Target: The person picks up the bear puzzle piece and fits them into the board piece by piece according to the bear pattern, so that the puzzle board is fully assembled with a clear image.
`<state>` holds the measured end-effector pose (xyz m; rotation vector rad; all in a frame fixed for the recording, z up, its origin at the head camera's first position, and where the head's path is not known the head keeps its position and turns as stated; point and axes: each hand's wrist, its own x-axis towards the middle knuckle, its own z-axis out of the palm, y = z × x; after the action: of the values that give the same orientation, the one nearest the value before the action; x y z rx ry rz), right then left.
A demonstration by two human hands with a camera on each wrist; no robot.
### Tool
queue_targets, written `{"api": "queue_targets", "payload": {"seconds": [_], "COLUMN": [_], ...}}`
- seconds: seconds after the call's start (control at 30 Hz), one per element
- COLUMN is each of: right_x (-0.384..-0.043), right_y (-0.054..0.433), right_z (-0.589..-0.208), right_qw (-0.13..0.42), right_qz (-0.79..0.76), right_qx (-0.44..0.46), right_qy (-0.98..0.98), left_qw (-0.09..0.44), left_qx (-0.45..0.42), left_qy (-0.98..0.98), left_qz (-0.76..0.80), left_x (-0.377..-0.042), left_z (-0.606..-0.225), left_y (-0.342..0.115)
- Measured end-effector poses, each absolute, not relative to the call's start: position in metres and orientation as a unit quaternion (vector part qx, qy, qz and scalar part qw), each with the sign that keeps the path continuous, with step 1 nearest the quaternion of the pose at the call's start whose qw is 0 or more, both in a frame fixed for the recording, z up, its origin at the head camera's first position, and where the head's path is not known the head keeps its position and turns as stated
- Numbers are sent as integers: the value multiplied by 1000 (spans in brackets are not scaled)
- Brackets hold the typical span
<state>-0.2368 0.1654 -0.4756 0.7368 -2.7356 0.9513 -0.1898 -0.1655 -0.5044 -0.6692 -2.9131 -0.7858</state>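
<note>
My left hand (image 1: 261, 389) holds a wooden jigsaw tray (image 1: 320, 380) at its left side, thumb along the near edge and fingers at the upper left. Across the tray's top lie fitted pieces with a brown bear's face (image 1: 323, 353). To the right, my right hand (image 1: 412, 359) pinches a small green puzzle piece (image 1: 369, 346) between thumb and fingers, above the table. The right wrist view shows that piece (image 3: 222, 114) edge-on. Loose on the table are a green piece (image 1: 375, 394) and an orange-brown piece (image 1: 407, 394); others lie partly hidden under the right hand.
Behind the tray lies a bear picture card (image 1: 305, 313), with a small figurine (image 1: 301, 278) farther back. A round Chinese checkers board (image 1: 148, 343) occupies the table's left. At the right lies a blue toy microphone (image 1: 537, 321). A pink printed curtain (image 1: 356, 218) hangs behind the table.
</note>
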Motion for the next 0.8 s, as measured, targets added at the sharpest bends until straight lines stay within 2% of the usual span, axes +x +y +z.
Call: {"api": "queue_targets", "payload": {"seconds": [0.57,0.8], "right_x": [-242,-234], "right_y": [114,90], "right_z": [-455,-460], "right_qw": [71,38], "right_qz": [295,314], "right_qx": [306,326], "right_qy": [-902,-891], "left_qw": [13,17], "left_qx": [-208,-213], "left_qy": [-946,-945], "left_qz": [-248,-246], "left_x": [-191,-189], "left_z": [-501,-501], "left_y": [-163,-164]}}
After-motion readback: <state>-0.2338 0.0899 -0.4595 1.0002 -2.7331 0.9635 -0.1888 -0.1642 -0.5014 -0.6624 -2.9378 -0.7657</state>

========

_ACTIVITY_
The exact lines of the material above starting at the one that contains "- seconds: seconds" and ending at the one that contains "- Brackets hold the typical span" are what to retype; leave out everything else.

_SOLUTION_
- seconds: seconds after the call's start (control at 30 Hz), one per element
- COLUMN is each of: right_x (-0.384..-0.043), right_y (-0.054..0.433), right_z (-0.589..-0.208), right_qw (-0.13..0.42), right_qz (-0.79..0.76), right_qx (-0.44..0.46), right_qy (-0.98..0.98), left_qw (-0.09..0.44), left_qx (-0.45..0.42), left_qy (-0.98..0.98), left_qz (-0.76..0.80), left_x (-0.377..-0.042), left_z (-0.606..-0.225), left_y (-0.342..0.115)
- Measured end-effector poses, each absolute, not relative to the call's start: position in metres and orientation as a unit quaternion (vector part qx, qy, qz and scalar part qw), each with the sign that keeps the path continuous, with step 1 nearest the quaternion of the pose at the call's start whose qw is 0 or more, both in a frame fixed for the recording, z up, its origin at the head camera's first position, and where the head's path is not known the head keeps its position and turns as stated
- Numbers are sent as integers: the value multiplied by 1000 (spans in brackets are not scaled)
- Brackets hold the typical span

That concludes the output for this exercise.